Closed bschorchit closed 1 year ago
Update from @seaona : after trying several times, one time the popup didn't open - no error neither. I could also see SIWE screen too in other trials and another thing I see is that on the URI it's set https://localhost:9011/ but I am using http.
@bschorchit is there an ETA on this issue?
@bschorchit - I opened a pr for a fix
Thanks for that, @yonigoldberg ! We rolled out a hotfix (v10.26.2) yesterday. Is the current behavior on 10.26.2 on localhost still an issue for you?
It is a different issue now. Now it requires to approve localhost as a trusted domain
@digiwand @jpuri @danjm - This is related to your fix in: https://github.com/MetaMask/metamask-extension/pull/18200 Do you mind reviewing https://github.com/MetaMask/metamask-extension/pull/18296?
Thanks @digiwand, I added the test that you mentioned here (I can't comment on the PR due to lack of permissions).
Thanks @yonigoldberg! LGTM! I'm adding this to our internal list of PR reviews. will try to get this in the next release
I didn't realize you can't comment in the PR. To confirm, you could comment on the main thread, but not an individual comment?
Thanks @digiwand - yheaa I can't comment there.
[Sadly I can not comment on my PR] https://github.com/MetaMask/metamask-extension/pull/18296#discussion_r1150684088 @naugtur - To note that per the spec of SIWE, port is optional. How would you approach this? https://eips.ethereum.org/EIPS/eip-4361#abnf-message-format
domain = authority
; From RFC 3986:
; authority = [ userinfo "@" ] host [ ":" port ]
; See RFC 3986 for the fully contextualized
; definition of "authority".
@yonigoldberg I don't have full context so I'm making assumptions from my webapp security background. This might be wrong. That said, I think port being optional might mean it defaults to 80?
I'll take a closer look.

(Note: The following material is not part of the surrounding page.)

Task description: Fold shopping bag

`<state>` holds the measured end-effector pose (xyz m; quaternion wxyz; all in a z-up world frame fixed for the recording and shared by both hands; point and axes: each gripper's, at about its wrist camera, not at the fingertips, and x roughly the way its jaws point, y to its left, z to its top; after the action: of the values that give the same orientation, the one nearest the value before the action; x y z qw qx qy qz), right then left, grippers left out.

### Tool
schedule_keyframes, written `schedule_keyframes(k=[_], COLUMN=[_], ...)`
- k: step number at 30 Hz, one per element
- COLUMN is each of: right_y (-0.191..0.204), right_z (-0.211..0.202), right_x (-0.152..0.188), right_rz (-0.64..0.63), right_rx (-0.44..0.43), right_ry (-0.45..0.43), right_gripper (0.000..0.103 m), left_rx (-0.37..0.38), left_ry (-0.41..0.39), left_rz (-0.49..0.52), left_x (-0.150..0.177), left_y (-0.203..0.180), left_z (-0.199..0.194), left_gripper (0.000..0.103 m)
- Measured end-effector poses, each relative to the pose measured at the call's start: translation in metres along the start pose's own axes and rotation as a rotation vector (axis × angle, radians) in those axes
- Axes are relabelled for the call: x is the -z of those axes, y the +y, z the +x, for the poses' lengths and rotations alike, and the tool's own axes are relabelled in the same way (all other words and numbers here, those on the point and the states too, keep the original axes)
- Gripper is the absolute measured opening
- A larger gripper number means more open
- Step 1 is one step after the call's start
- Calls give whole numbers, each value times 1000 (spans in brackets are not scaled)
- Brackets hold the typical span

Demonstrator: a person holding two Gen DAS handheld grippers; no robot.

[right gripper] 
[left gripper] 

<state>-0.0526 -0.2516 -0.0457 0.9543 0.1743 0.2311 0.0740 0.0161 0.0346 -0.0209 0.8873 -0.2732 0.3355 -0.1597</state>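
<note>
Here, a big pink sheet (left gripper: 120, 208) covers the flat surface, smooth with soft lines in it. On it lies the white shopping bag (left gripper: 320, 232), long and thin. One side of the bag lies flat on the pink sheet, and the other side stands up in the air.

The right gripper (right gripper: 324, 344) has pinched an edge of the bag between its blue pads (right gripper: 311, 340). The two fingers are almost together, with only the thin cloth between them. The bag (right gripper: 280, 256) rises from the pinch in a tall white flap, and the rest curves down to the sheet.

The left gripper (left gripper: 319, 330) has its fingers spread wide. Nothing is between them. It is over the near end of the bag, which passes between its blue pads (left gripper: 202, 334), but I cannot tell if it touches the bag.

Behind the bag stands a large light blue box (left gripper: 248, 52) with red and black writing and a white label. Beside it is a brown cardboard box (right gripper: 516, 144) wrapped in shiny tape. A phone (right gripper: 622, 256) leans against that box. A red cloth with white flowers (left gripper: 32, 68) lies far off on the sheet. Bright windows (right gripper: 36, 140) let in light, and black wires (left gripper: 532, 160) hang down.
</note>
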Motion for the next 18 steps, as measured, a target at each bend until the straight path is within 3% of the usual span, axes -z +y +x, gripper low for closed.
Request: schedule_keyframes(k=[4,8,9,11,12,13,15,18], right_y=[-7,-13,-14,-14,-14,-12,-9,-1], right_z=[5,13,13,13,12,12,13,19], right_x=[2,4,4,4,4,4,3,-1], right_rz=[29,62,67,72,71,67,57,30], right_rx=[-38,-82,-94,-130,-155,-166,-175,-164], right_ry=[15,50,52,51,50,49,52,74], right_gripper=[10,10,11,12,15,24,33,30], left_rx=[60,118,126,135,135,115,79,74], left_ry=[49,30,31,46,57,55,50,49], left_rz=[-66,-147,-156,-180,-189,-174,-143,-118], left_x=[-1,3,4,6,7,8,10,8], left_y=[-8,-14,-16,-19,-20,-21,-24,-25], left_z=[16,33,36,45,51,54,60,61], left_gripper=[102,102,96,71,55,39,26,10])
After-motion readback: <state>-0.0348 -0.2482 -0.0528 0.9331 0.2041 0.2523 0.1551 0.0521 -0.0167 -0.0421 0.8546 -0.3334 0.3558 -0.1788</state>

Or maybe someone more familiar with the Origin guarantees in SIWE can chime in.
My participation is just the kneejerk reflex when I see protocol/port being omited on something called origin.
Fair point.
@yonigoldberg the PR is unblocked now and is available to comment now. I'm up for merging in @naugtur's suggestion if that sounds good with you too
edit: see below comments ~we can loosen restrictions later if we see a use-case for ports on remote origins. For now, unblocking ports on localhost seems useful and matches the issue case. Should remote origins with mismatched ports present themselves, they will not be blocked and only be presented with a warning.~
curious to learn more about the port use cases here and why this may or may not be a concern outside of localhost.
Summarizing relevant parts of EIP-4361:
domain
is the RFC 3986 authority that is requesting the signing.uri
is an RFC 3986 URI referring to the resource that is the subject of the signing (as in the subject of a claim).
; ABNF
domain = authority
; From RFC 3986:
; authority = [ userinfo "@" ] host [ ":" port ]

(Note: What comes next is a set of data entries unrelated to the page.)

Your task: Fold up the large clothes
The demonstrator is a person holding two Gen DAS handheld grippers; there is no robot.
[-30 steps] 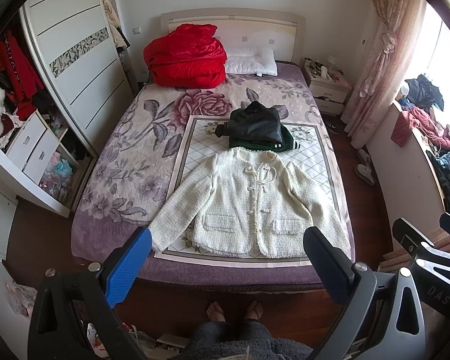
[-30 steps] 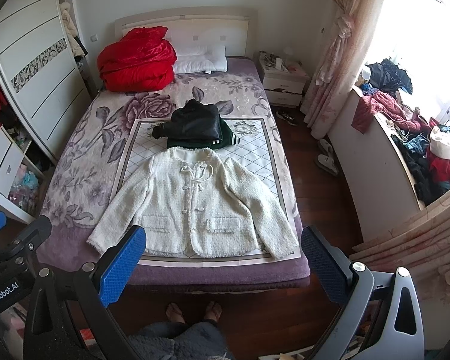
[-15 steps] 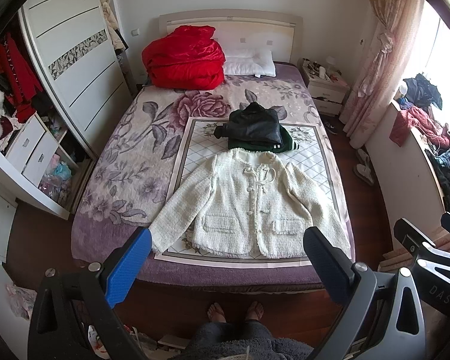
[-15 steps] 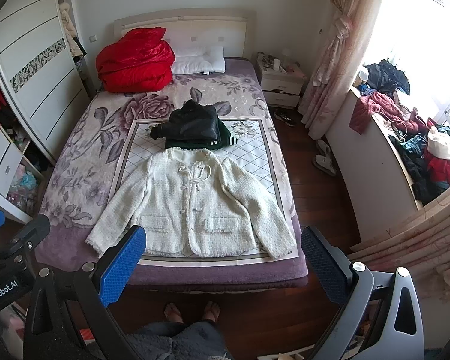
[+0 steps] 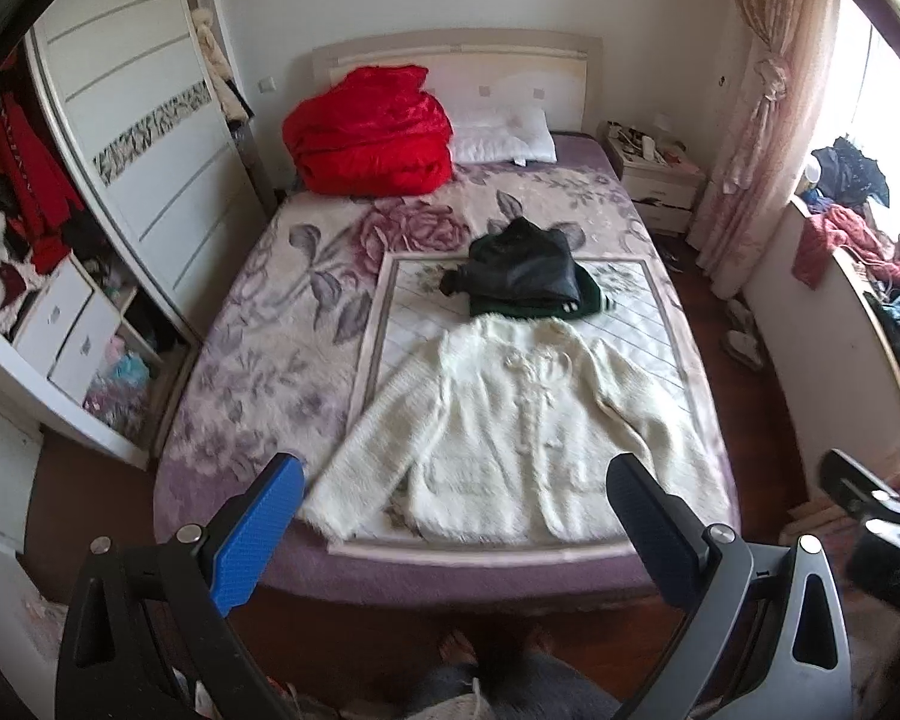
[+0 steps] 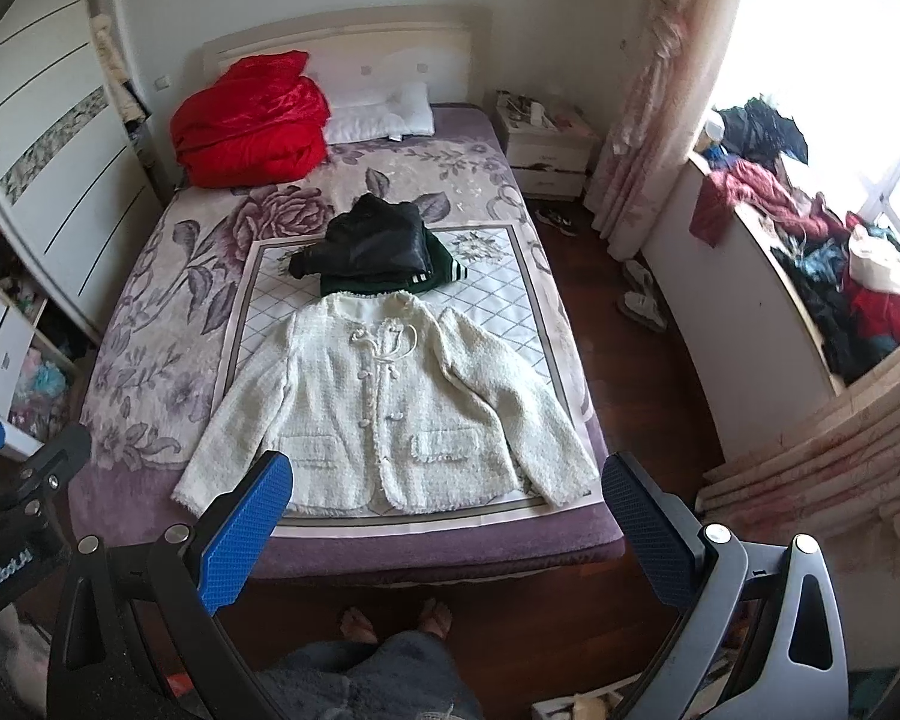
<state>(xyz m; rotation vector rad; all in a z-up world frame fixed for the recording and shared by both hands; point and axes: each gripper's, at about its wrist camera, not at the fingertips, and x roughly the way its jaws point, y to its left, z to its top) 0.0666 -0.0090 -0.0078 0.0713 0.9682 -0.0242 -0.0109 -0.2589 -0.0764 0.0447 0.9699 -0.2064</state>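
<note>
A cream tweed jacket point(image 5: 510, 432) lies spread flat, front up, sleeves out, at the foot of the bed point(image 5: 258, 324); it also shows in the right wrist view point(image 6: 384, 402). Behind it sits a folded stack, a black leather jacket point(image 5: 525, 267) on a green garment point(image 6: 444, 273). My left gripper point(image 5: 456, 516) is open and empty, held in the air short of the bed's foot edge. My right gripper point(image 6: 444, 516) is open and empty at the same distance. Neither touches the cloth.
A red quilt point(image 5: 369, 132) and a white pillow point(image 5: 501, 135) lie at the headboard. A wardrobe with open shelves point(image 5: 60, 276) stands left. A nightstand point(image 6: 546, 147), curtains and a windowsill piled with clothes point(image 6: 834, 264) stand right. Bare feet point(image 6: 396, 621) stand on the floor below.
Both grippers have shifted slightly, so the bed and jacket sit a little differently in view; the left view is blurred by the motion. The jacket has not moved.
</note>
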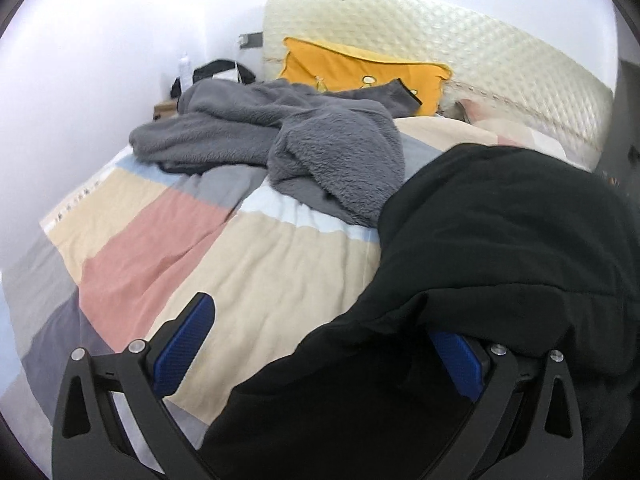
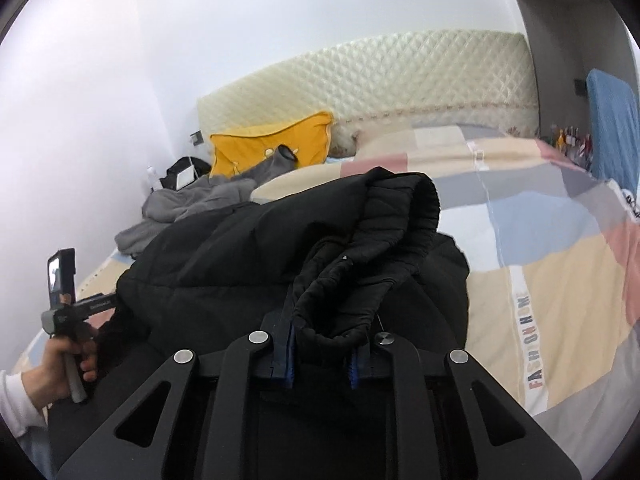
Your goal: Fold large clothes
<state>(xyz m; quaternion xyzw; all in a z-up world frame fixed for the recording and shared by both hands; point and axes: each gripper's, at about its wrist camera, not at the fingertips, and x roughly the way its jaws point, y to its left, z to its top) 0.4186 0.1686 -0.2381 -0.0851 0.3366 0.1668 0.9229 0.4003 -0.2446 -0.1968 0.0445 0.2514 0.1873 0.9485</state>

; See RFC 3986 for the fully contextualized
; definition of "authority".
uri = URI
; See RFC 3986 for the definition of "URI".
(as noted above, port
is optional)
Creating sessions
- Sessions MUST be bound to the address and not to further resolved resources that can change.
Verifying domain binding
- Wallet implementers MUST prevent phishing attacks by matching on the
domain
term when processing a signing request. For example, when processing the message beginning with"service.invalid wants you to sign in..."
, the wallet checks that the request actually originated fromservice.invalid
.- The domain SHOULD be read from a trusted data source such as the browser window or over WalletConnect (ERC-1328) sessions for comparison against the signing message contents.
Out of Scope
The following concerns are out of scope for this version of the specification to define: [...]

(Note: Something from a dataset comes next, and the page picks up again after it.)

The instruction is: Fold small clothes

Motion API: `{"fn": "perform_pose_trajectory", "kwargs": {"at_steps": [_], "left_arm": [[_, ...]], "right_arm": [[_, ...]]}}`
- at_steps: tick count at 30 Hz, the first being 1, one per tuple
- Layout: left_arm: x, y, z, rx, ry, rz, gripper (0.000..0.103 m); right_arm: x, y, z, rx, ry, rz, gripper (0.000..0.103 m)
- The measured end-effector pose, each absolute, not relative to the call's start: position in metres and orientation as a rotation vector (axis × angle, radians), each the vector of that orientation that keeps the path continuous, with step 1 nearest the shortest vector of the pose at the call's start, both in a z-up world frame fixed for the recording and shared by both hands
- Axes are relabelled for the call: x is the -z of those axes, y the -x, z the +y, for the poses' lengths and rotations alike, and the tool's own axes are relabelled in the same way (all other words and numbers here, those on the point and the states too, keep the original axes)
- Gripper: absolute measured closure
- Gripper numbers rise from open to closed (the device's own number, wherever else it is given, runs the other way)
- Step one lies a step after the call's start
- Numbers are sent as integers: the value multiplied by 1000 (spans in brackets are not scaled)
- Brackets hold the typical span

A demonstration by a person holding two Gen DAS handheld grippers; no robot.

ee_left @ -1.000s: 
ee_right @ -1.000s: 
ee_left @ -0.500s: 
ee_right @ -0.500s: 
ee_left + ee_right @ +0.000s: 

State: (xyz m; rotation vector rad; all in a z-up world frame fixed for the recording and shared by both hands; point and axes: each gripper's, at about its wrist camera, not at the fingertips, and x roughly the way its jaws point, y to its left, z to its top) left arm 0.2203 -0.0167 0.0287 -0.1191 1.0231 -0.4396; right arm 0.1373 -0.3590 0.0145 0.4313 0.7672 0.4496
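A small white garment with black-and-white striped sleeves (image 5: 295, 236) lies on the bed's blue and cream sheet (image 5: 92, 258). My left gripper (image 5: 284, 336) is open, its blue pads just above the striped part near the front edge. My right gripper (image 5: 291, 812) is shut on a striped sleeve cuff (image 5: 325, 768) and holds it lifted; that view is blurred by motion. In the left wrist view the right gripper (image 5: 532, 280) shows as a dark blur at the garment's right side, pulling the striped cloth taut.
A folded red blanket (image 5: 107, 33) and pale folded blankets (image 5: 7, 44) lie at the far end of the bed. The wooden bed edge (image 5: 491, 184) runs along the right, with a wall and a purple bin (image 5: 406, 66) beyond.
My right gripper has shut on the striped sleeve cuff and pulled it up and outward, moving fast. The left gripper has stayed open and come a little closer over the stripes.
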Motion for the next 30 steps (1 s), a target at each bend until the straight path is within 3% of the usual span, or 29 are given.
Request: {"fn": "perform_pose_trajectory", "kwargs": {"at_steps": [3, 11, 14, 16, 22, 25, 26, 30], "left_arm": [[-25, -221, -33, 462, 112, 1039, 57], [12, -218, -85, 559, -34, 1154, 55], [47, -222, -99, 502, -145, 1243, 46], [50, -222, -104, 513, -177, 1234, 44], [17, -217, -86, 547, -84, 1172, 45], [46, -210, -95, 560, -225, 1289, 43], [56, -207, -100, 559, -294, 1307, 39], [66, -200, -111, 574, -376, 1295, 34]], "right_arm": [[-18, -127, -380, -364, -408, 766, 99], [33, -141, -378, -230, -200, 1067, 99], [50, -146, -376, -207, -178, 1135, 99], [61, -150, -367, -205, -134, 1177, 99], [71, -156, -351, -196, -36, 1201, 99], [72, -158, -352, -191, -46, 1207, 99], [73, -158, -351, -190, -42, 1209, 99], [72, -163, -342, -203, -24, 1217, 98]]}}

- Authorization to server resources.
- Interpretation of the URIs in the resources term as claims or other resources.
- The specific mechanisms to ensure domain-binding.
Security Considerations: Wallet and relying party combined security
Both the wallet and relying party have to implement this specification for improved security to the end user. Specifically, the wallet MUST confirm that the message is for the correct
domain
or provide the user means to do so manually (such as instructions to visually confirming the correct domain in a TLS-protected website prior to connecting via QR code or deeplink), otherwise the user is subject to phishing attacks.Verification of domain binding
- Wallets MUST check that the
domain
matches the actual signing request source.- This value SHOULD be checked against a trusted data source such as the browser window or over another protocol.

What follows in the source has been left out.